Taglio e stile dell’articolo
sono ben rappresentati da un passaggio di prima colonna: “Sarebbe fintroppo
facile, e ingenerosamente sadico, osservare che la scuola prefigurata dalla Lettera
ad una professoressa è giustappunto quella che oggi tutti deprecano,
avendola scoperta se possibile peggiore di quella che l’aveva preceduta, perché
capace di creare, nel suo sgangherato egualitarismo, disparità e ingiustizie
ancora più gravi di quelle imputate all’odiosa vecchia scuola”.
La presa per il bavero di un
testo – e di un atteggiamento rivendicativo – tanto famoso quanto datato, mi ha
indotto a ripescare dallo scaffale
quelle 160 pagine piene di tanti, minuscoli e personali eventi
comunitari, facenti capo alla voce narrante e tuttavia interpretati come
disvelamento, prevalentemente in ambito scolastico, di sentimenti e
situazioni carichi di solidarietà e di
risentimenti di classe.

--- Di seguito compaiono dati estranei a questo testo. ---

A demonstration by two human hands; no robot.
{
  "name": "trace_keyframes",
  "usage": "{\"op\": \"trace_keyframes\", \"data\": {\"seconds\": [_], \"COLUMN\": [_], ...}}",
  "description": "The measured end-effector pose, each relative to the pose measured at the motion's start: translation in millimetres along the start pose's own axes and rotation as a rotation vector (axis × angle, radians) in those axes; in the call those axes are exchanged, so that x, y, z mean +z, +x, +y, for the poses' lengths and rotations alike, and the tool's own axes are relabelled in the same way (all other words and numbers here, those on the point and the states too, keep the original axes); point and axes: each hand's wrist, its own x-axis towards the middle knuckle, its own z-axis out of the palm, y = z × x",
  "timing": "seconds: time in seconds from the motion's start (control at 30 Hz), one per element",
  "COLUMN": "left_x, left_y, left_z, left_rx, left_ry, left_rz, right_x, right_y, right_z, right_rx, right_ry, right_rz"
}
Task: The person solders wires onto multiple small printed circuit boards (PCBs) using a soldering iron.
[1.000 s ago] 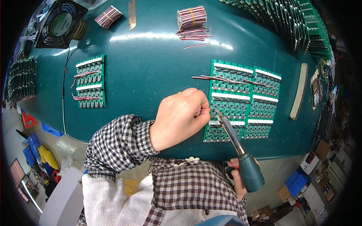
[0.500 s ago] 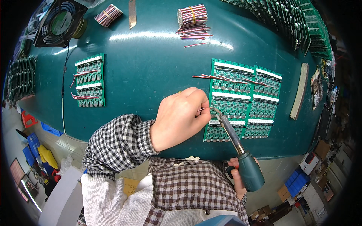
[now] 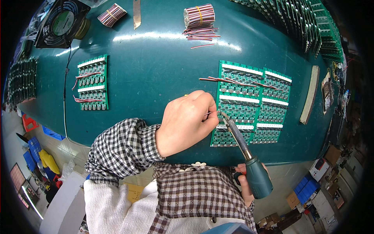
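Note:
My left hand (image 3: 187, 121) is closed in a pinch on a thin wire (image 3: 208, 113) at the left edge of the right-hand group of green circuit boards (image 3: 238, 107). In my right hand (image 3: 245, 187) is a soldering iron (image 3: 249, 160) with a dark green handle. Its tip meets the board right beside my left fingertips; the joint itself is too small to make out. Several red, white and black wires (image 3: 228, 80) lie across the upper rows of this group, some sticking out past its left edge.
Smaller boards with wires (image 3: 92, 82) lie at the left. A banded wire bundle (image 3: 198, 17) with loose wires and another bundle (image 3: 112, 15) lie at the back. Around the edges are a fan (image 3: 62, 24), stacked boards (image 3: 284, 23) and a pale curved strip (image 3: 310, 94).
Almost nothing has moved. The soldering iron and my left hand have shifted only very slightly; both grips are the same.

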Motion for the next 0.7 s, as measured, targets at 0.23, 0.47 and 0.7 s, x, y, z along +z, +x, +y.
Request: {"op": "trace_keyframes", "data": {"seconds": [0.23,0.47,0.7], "left_x": [0.5,1.1,1.8], "left_y": [-0.3,-0.9,0.0], "left_z": [0.4,0.7,0.9], "left_rx": [-0.006,-0.015,0.003], "left_ry": [0.005,0.004,-0.003], "left_rz": [-0.002,0.007,0.023], "right_x": [1.5,0.8,0.8], "right_y": [-2.8,0.3,-0.1], "right_z": [-3.1,-3.4,-0.4], "right_rx": [0.032,0.010,-0.046], "right_ry": [-0.002,-0.052,-0.078], "right_rz": [0.059,0.017,0.025]}}
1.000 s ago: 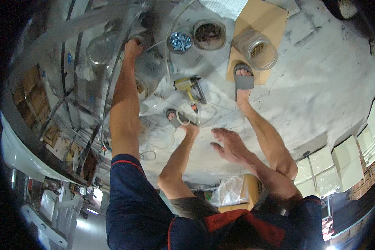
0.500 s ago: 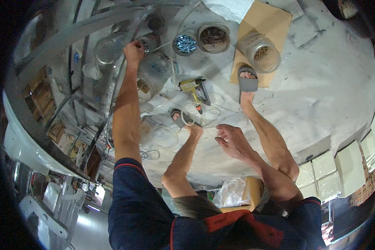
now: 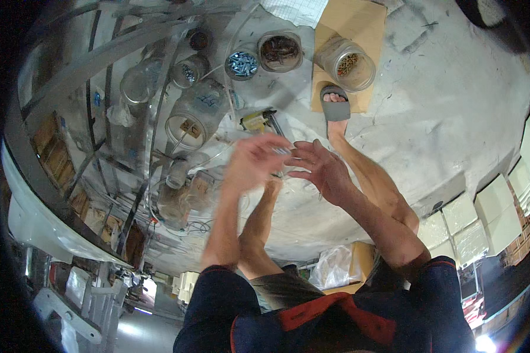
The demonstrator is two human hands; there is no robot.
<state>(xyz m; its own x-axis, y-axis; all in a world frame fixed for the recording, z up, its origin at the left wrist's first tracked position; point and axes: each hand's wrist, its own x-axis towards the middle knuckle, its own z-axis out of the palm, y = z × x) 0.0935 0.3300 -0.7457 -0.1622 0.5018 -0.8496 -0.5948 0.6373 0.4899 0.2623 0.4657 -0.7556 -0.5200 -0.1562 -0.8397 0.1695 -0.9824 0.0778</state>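
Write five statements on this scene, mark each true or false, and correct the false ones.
The left hand and the right hand are close together. True.
The jar of brass-coloured pieces is left of the yellow-and-black tool. False: it is to the right, on brown cardboard.
A small silvery thing shows between the hands. True, though blur hides what.
The bluish metal pieces lie loose. False: they are in a round container.
The yellow-and-black tool lies beyond the hands. True.

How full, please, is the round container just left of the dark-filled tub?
Not empty: bluish fasteners lie inside the container; fill level unclear.
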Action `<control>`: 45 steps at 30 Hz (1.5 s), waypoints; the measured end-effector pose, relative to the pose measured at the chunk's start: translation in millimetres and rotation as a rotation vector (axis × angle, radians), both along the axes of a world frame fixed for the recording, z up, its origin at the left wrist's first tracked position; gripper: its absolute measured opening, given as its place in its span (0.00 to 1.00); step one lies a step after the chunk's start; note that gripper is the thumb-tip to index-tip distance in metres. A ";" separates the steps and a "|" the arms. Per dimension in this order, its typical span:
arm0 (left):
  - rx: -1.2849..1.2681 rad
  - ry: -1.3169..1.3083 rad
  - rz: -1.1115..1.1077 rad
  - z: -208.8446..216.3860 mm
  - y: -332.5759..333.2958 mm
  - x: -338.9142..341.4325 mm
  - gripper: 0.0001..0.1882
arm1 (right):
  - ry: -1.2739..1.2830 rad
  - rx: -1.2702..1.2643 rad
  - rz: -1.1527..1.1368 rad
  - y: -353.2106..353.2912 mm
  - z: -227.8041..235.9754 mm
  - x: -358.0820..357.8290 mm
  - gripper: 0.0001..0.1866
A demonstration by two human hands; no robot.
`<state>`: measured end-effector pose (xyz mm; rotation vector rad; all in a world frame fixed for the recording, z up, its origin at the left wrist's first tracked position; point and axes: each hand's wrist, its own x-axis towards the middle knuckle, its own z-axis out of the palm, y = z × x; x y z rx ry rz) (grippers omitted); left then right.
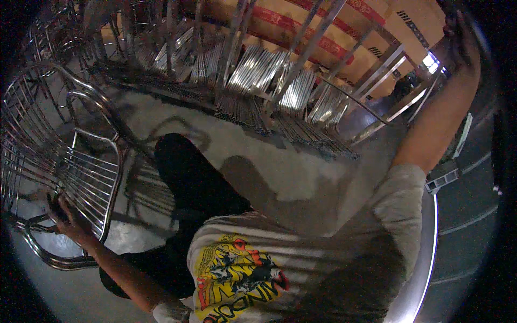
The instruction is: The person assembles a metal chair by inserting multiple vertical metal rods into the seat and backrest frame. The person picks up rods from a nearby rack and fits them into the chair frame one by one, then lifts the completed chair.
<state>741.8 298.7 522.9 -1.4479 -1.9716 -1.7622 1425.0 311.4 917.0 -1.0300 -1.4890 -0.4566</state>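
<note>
At the left stands a shiny metal-rod chair [89,177] with a curved tubular frame, a slatted seat and a fanned rod back. My left hand [67,218] is at the edge of its seat, fingers apart. In the dim light I cannot tell whether they touch the rods. My right arm is raised to the far upper right. There my right hand [460,46] is dark near the picture's rim, its fingers appearing stretched out, with no held thing visible.
Bundles of shiny metal tubes [258,70] lie in an upright metal rack [231,48] ahead. Behind it are brown cardboard boxes [280,21] with red bands. More metal frames [48,32] crowd the upper left. My dark-trousered knee [180,156] is beside the chair, above the grey floor [291,167].
</note>
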 end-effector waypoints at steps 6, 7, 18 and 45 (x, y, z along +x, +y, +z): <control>-0.138 -0.406 -0.306 36.6 -29.5 24.5 0.23 | 0.202 -0.070 0.634 19.1 -0.1 -128.5 0.13; -0.058 -0.318 -0.337 58.4 -32.8 26.9 0.25 | 0.234 -0.090 0.734 27.8 7.0 -153.8 0.13; -0.246 0.541 -0.192 124.9 -22.8 22.9 0.29 | 0.375 -0.400 1.871 126.4 4.1 -474.4 0.12; -0.690 0.219 0.178 -0.1 171.4 -276.7 0.22 | 0.521 -1.788 0.978 139.5 -383.5 -721.4 0.23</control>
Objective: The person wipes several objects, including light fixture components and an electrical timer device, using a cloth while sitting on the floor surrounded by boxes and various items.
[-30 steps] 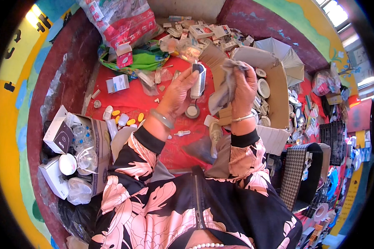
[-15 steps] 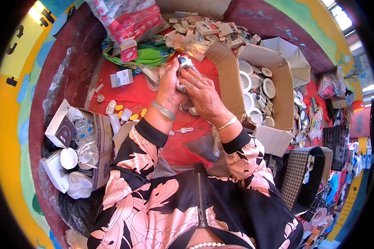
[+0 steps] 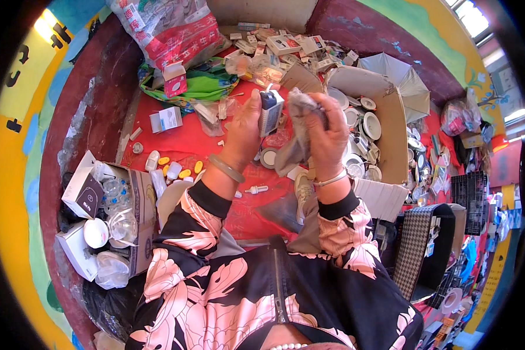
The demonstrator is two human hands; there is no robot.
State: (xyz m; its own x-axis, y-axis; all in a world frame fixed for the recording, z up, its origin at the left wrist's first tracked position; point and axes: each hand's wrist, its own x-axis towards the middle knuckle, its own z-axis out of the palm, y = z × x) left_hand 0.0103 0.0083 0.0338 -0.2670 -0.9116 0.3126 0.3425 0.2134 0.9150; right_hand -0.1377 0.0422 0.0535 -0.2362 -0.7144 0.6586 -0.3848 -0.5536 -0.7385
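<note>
My left hand (image 3: 245,127) is closed around a small boxy device (image 3: 270,112) with a dark top and a pale, ribbed or grilled face; its exact kind is unclear. A grey cloth (image 3: 300,135) hangs from my right hand (image 3: 328,131), bunched between the fingers and apart from the device. Below the hands, on the red sheet (image 3: 216,153), lie a round white-rimmed fitting (image 3: 268,157) and a small white bulb-like piece (image 3: 256,189). Several yellow and white pieces (image 3: 174,170) lie left of my left wrist.
An open cardboard box (image 3: 391,125) of round white fittings stands at the right. Small cartons (image 3: 286,45) are heaped at the back beside a large red-and-white bag (image 3: 172,35). A carton of plastic parts (image 3: 143,216) sits at the left. Farther right is a checkered case (image 3: 413,251).
My hands were pressed together around the device and cloth; now they are apart. The right hand has moved right with the cloth, leaving the device in the left.
</note>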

Può ben essere che la Lettera sia diventata un
classico, non certo l’unico, della contestazione “di base” all’assetto borghese
degli anni 60-70 del novecento, ma mi sembra del tutto fuori luogo e fuori misura considerarlo come
la madre (o la nonna) di tutte le manomissioni, più o meno necessitate o
avventate, applicate al sistema scolastico nell’ultimo cinquantennio.
Sono passati tanti governi,
sono intervenuti – anche con esplicita fregola
riformista (ah passare alla storia come il nuovo Gentile!) – tanti
ministri della pubblica istruzione, che diventa alquanto improbo rintracciare
nella scuola (corpo e funzione) un percorso di sviluppo
didattico-organizzativo, non si dice lineare, ma almeno dotato di qualche
coerenza interna.
Forse l’accostamento
Lettera-Controlettera (Barbina e Tomasin) dipende dal fatto che di questi tempi
duole ancora, e con ulteriore disagio, il dente della disuguaglianza sociale di
matrice socio-economica, nel nostro Paese e ben oltre. Ma non vale enfatizzare
oltre misura, in positivo o in negativo, quella antica “chiamata”
etico-letteraria alla resistenza anti-classe per sottacere che negli ultimi
decenni si è parlato soprattutto d’altro.